Output each line exactly as written, from the first line of the records to the line bearing "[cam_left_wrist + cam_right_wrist", inclusive, while leaving every picture out.

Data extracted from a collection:
━━━━━━━━
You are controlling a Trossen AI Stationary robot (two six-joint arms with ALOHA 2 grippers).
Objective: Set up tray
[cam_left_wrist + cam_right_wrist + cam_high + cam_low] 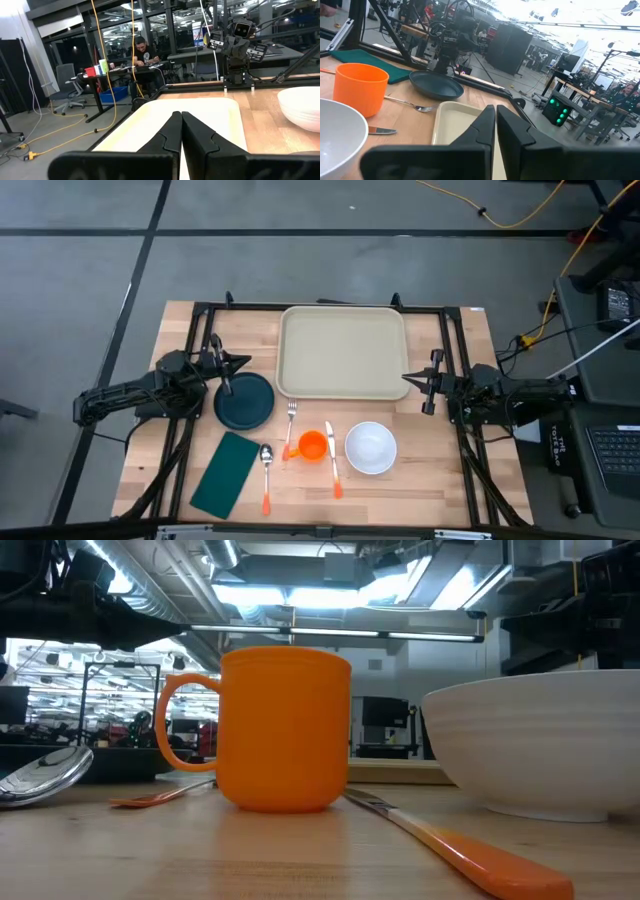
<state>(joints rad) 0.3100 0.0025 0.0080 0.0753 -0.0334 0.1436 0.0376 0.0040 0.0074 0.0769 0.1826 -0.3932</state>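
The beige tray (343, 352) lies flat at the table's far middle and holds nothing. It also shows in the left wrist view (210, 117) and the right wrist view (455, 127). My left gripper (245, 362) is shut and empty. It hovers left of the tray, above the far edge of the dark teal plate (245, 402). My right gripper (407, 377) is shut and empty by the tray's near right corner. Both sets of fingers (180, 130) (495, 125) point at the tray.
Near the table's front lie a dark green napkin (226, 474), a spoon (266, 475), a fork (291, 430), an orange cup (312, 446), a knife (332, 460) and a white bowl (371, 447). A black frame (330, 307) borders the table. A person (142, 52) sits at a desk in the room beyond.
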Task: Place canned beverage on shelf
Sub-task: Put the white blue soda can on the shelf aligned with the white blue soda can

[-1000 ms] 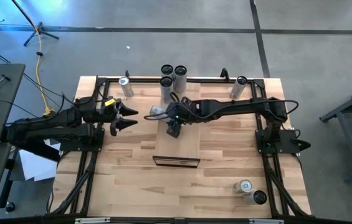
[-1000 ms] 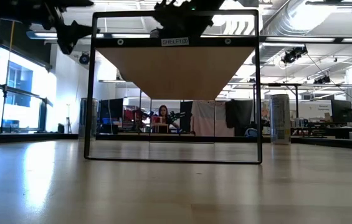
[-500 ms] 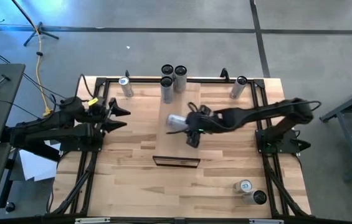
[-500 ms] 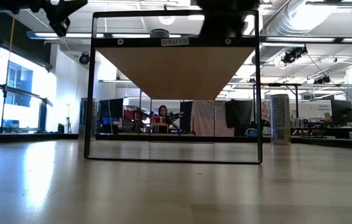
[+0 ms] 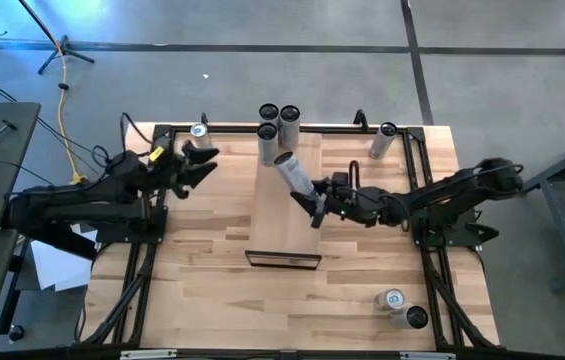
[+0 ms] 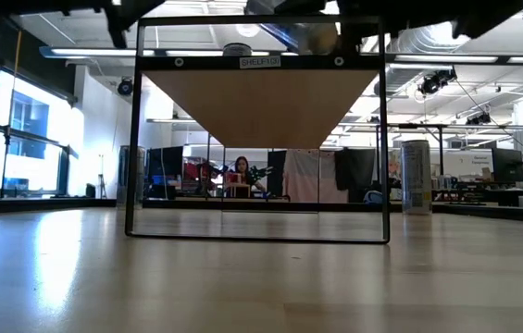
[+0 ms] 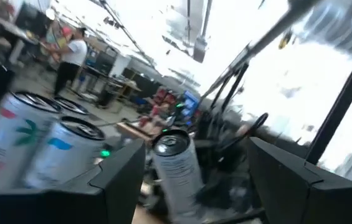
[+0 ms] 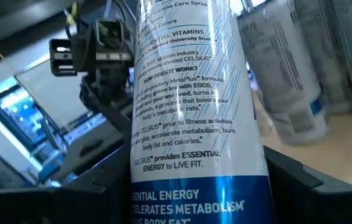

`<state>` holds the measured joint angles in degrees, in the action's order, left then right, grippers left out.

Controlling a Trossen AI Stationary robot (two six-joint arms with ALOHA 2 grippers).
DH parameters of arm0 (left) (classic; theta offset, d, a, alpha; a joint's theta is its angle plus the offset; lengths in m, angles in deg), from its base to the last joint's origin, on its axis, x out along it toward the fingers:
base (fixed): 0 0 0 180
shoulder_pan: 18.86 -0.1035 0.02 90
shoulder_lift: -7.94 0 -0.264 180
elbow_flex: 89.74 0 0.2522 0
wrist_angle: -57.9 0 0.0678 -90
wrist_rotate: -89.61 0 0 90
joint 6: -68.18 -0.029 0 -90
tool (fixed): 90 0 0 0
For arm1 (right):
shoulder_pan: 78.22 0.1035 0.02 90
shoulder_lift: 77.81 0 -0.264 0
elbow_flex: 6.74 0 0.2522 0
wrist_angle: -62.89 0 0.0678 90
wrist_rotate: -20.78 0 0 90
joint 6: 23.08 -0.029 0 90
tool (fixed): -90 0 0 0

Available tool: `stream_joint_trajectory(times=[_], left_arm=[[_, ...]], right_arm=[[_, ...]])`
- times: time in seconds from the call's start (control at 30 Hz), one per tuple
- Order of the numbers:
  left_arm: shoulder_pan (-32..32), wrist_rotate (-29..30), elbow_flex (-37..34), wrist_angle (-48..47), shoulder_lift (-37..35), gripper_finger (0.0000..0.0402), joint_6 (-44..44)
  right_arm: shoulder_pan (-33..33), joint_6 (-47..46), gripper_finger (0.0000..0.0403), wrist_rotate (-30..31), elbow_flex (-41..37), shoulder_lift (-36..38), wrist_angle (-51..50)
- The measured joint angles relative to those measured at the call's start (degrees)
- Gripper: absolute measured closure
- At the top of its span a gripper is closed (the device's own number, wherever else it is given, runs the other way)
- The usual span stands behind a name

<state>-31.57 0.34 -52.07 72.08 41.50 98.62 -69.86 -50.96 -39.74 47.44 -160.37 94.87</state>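
The shelf (image 5: 284, 225) is a pale board raised on a black frame at mid-table; in the low view I see the shelf (image 6: 261, 102) from below. My right gripper (image 5: 315, 206) is shut on a silver and blue can (image 5: 293, 173) above the shelf's far half; the can (image 8: 188, 106) fills the right wrist view. Three more cans (image 5: 276, 120) stand upright at the shelf's far end. My left gripper (image 5: 200, 160) hangs open near the table's far left, touching nothing; in the left wrist view its fingers frame the held can (image 7: 177, 165). My right gripper pinches the can's lower body (image 8: 191, 186) between its two fingers (image 8: 98, 190), one on each side. The fingers come roughly level from the table's right side. The can is tilted, its top (image 5: 284, 158) leaning toward the far left. Its bottom end is hidden by the gripper.
Single cans stand at the far left (image 5: 200, 135) and far right (image 5: 384, 140) of the table, and two (image 5: 402, 308) near the front right corner. One can (image 6: 416, 176) shows upright in the low view. Black frame rails (image 5: 152, 250) run along the table's sides.
My right gripper has drawn back toward the table's right edge with the can and turned its wrist. The can has swung from lying pointed at the left edge to tilting up toward the far edge. My left gripper has risen and tipped upward, toward the far edge.
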Motion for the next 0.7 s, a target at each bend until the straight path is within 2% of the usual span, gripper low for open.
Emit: stream_joint_trajectory(times=[0.13,0.23,0.47,0.7], left_arm=[[0.02,-0.03,0.00,8.98,6.43,0.0149,10.84],[-0.02,-0.31,0.00,12.12,10.11,0.0149,12.18],[0.73,-0.72,0.90,12.30,14.57,0.0149,6.64],[4.98,-1.92,8.57,11.71,21.40,0.0149,-7.67]], right_arm=[[-0.13,2.92,0.0165,-1.55,4.21,-2.85,1.53],[-0.11,4.58,0.0165,-3.70,6.89,-4.10,-0.57],[-0.13,6.58,0.0165,-4.01,9.23,-4.09,-1.03],[-0.87,8.74,0.0165,-5.58,11.35,-4.09,-0.94]])
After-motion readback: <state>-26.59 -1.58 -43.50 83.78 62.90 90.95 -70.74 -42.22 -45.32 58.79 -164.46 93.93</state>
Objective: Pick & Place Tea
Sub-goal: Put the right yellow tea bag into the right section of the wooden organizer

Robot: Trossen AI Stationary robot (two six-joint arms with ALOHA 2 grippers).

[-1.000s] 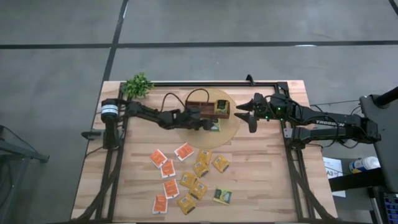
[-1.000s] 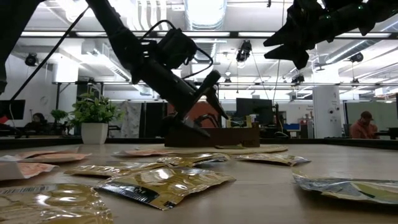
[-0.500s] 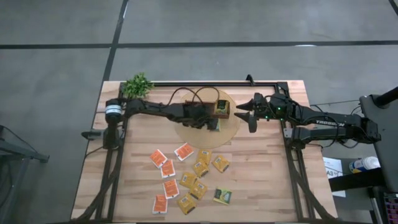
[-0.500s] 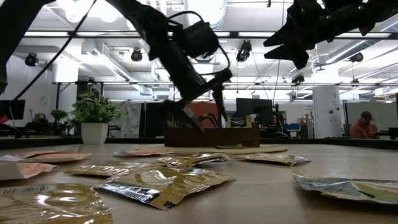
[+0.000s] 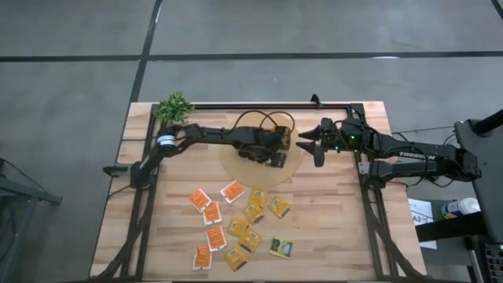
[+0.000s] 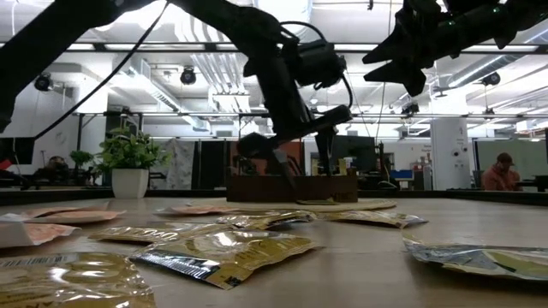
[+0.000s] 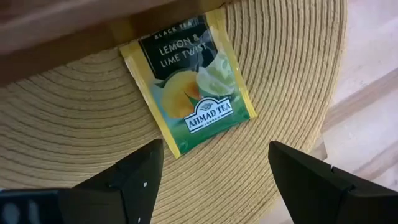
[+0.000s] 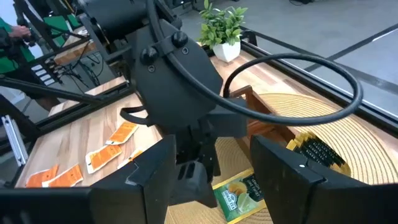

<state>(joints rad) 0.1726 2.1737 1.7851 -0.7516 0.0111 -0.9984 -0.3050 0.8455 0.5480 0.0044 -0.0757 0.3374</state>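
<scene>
With its jaws spread wide and empty, the left gripper [image 7: 208, 177] hangs right over the green tea sachet [image 7: 189, 84] lying flat on the woven mat [image 7: 286, 93], by the wooden box [image 5: 271, 134]; right gripper [image 5: 316, 141] also open, waits farther off.

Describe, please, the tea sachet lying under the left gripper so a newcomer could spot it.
Find the round woven mat at the table's far middle. On it, beside the wooden box, lies one green-and-yellow sachet reading Lemon & Lime Twist; every other loose sachet lies on bare wood.

Green tea sachet [image 7: 189, 99]: "BLACK TEA", "LEMON & LIME TWIST", "AHMAD TEA"; smaller print probably "LONDON".
</scene>
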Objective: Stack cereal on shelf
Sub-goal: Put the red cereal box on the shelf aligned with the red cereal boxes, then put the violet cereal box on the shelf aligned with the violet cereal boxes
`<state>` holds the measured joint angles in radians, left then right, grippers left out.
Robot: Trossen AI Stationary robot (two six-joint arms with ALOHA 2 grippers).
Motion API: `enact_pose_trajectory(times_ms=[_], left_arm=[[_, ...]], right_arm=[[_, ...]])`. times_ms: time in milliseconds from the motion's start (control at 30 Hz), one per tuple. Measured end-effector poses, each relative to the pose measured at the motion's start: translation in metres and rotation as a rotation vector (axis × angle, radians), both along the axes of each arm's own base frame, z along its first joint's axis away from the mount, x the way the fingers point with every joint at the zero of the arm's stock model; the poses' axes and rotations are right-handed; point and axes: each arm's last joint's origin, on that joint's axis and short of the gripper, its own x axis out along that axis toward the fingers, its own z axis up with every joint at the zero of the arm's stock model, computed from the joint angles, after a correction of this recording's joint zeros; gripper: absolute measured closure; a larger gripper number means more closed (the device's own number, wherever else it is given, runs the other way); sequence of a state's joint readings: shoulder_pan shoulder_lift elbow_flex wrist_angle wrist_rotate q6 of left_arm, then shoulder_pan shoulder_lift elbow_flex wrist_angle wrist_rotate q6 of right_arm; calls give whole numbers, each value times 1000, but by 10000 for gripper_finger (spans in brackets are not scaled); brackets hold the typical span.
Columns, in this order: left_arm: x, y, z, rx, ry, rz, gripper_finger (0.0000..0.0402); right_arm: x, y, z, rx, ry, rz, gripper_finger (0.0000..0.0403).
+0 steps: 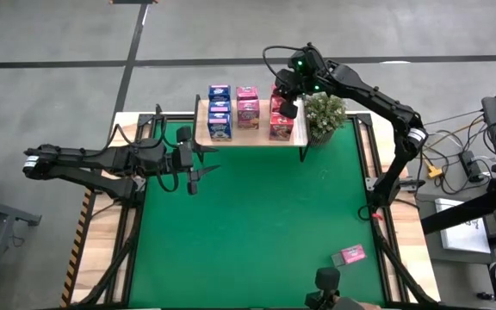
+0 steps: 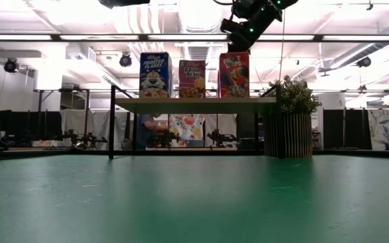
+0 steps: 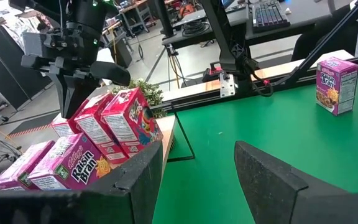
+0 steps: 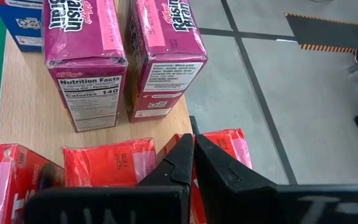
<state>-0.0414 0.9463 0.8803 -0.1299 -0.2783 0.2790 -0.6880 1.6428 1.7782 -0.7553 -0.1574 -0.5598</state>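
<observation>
green mat (image 1: pixel 248 224) on wooden table; right hand (image 1: pixel 286 97) clenched, left hand (image 1: pixel 198 165) released.

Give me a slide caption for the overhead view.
Right end effector shut above red cereal boxes on the shelf; one pink box remains on the green mat.

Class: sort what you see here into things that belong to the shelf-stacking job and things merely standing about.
Job: cereal boxes on the shelf; wooden shelf; lone pink box on the mat; right end effector, shut above the boxes.

Standing about: potted plant; green mat.
</observation>
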Motion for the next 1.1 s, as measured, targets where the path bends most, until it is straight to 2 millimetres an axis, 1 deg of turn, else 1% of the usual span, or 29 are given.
enact_pose_trajectory(times_ms=[167,400,500,600,700,800,900,1100], left_arm=[[0,0,0,0,-3,0,218],[0,0,0,0,-4,0,218],[0,0,0,-1,-4,0,218],[0,0,0,-8,-5,2,218],[0,0,-2,-23,-5,5,218],[1,0,-10,-48,10,7,218],[2,-1,-15,-80,9,-4,218],[4,-3,-27,-148,-33,-44,218]], right_arm=[[-3,2,5,-10,-11,-1,394],[-10,9,18,-25,-45,-5,394],[-12,15,23,-15,-72,-7,394],[-13,24,29,28,-108,23,394],[-14,41,37,94,-145,69,394],[-12,63,43,161,-158,115,394],[-9,91,46,231,-149,149,394],[-1,153,47,385,-84,241,394]])
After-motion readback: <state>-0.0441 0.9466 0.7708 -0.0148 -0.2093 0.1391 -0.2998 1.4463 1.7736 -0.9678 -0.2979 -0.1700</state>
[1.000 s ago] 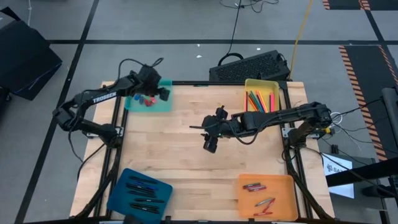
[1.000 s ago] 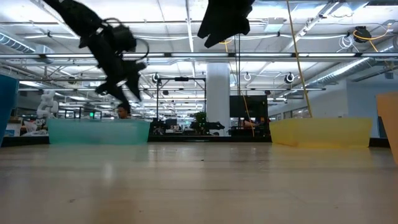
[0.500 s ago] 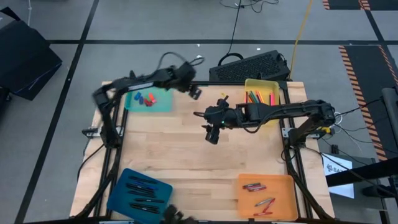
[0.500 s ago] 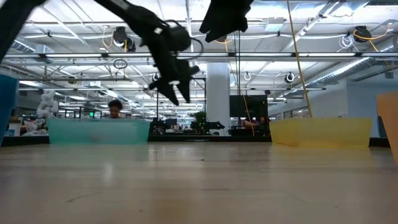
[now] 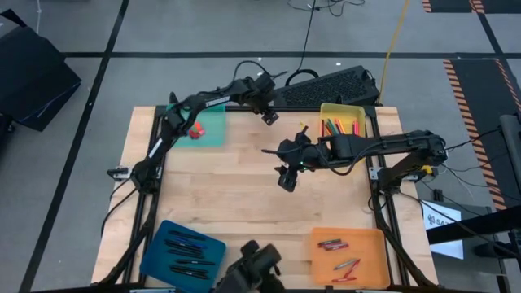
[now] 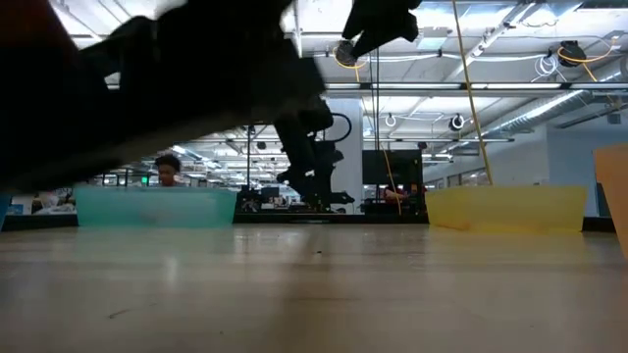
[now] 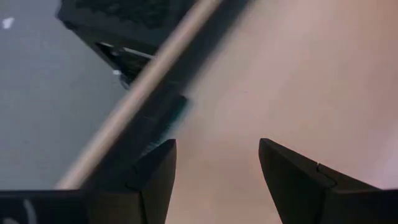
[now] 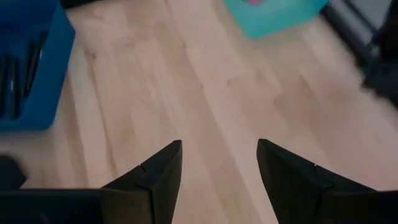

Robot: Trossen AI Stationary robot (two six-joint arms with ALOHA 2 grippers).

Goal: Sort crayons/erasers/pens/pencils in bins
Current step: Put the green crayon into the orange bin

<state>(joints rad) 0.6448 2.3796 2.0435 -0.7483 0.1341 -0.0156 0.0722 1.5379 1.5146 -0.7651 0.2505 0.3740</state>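
Nearest you, the dark blue bin point(image 5: 182, 252) holds the pens point(image 5: 186, 245) and the orange bin point(image 5: 350, 255) the crayons point(image 5: 332, 243); your right gripper point(image 5: 286, 181) hangs over mid-table, fingers spread and empty; beyond it the left gripper point(image 5: 268, 114), also agape with nothing held, reaches past the teal bin point(image 5: 213, 130) with its erasers point(image 5: 195, 130); pencils point(image 5: 339, 130) fill the yellow bin point(image 5: 355, 110); sorting looks finished, so I judge you need only retract; the bare wood table point(image 5: 228, 195) carries nothing loose; a keyboard point(image 5: 326, 86) lies on the grey floor.
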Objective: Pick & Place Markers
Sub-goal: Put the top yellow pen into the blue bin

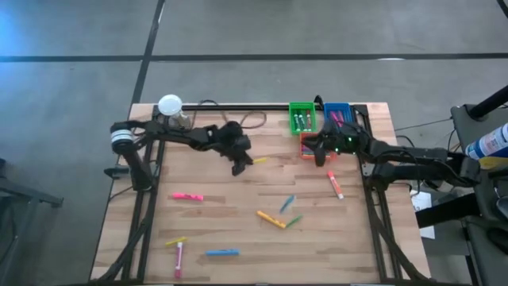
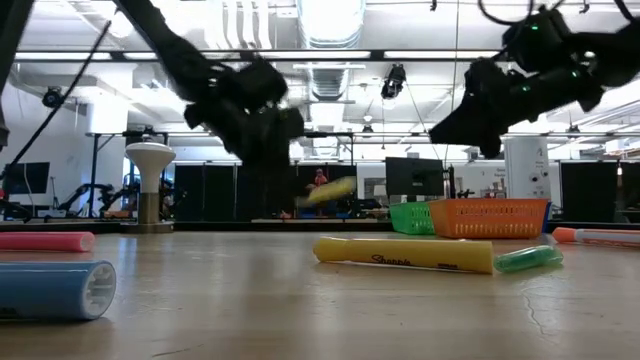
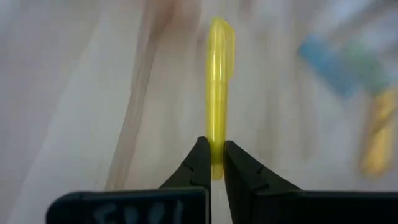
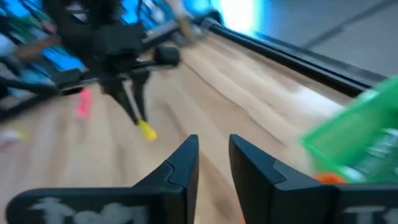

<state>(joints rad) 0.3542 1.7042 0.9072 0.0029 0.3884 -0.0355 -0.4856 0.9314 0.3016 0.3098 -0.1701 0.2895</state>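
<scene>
My left gripper (image 1: 240,164) hangs over the middle of the table, shut on a yellow marker (image 1: 259,160) that also shows in the low view (image 2: 330,190). My right gripper (image 1: 319,152) is open and holds nothing; it hovers beside the orange bin (image 1: 306,148). Other markers lie flat on the wood: pink (image 1: 188,196), red-and-white (image 1: 336,184), blue (image 1: 286,203), orange-yellow (image 1: 271,218), green (image 1: 294,221) and several near the front edge. A few markers lie in the green bin (image 1: 302,119) and the blue bin (image 1: 336,116). My left gripper pinches the yellow marker between its two fingertips (image 3: 200,163) at one end of the barrel (image 3: 216,155). The fingers come from above, slanting down. The marker is lifted clear of the table and sticks out past the fingertips toward the table's right, slightly tilted (image 2: 330,190).
The three bins stand together at the table's far right. A white round lamp-like object (image 1: 169,105) and cables (image 1: 238,119) sit at the far left. Bare wood (image 1: 222,218) lies between the scattered markers. A black frame rail (image 1: 238,106) runs along the far edge.
</scene>
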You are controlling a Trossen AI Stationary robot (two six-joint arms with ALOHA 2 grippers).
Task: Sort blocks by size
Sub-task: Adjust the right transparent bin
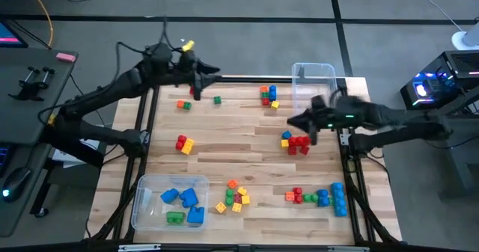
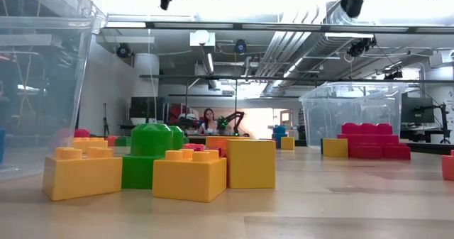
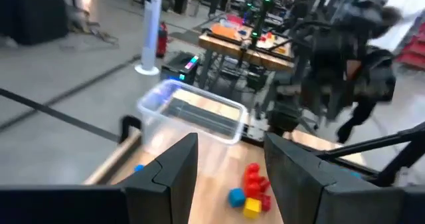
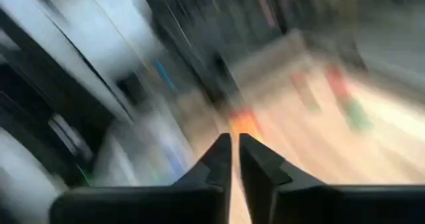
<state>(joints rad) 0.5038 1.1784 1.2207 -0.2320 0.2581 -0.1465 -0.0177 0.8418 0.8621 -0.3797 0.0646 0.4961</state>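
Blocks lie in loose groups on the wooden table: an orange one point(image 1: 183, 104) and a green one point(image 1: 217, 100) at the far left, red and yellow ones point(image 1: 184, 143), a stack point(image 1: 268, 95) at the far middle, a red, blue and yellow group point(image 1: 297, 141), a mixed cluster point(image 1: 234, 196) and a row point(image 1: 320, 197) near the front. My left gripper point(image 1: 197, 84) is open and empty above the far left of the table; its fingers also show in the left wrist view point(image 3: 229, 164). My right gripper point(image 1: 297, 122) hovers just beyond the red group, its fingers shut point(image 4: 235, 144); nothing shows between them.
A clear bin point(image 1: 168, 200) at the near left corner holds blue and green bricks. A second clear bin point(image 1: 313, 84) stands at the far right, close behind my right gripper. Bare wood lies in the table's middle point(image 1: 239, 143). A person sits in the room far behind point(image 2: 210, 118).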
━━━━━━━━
Result for this task:
You are controlling a Trossen AI Stationary robot (two six-joint arms with ALOHA 2 grippers).
Objective: Set up tray
[cam_left_wrist + cam_right_wrist + cam_high + cam_low] 

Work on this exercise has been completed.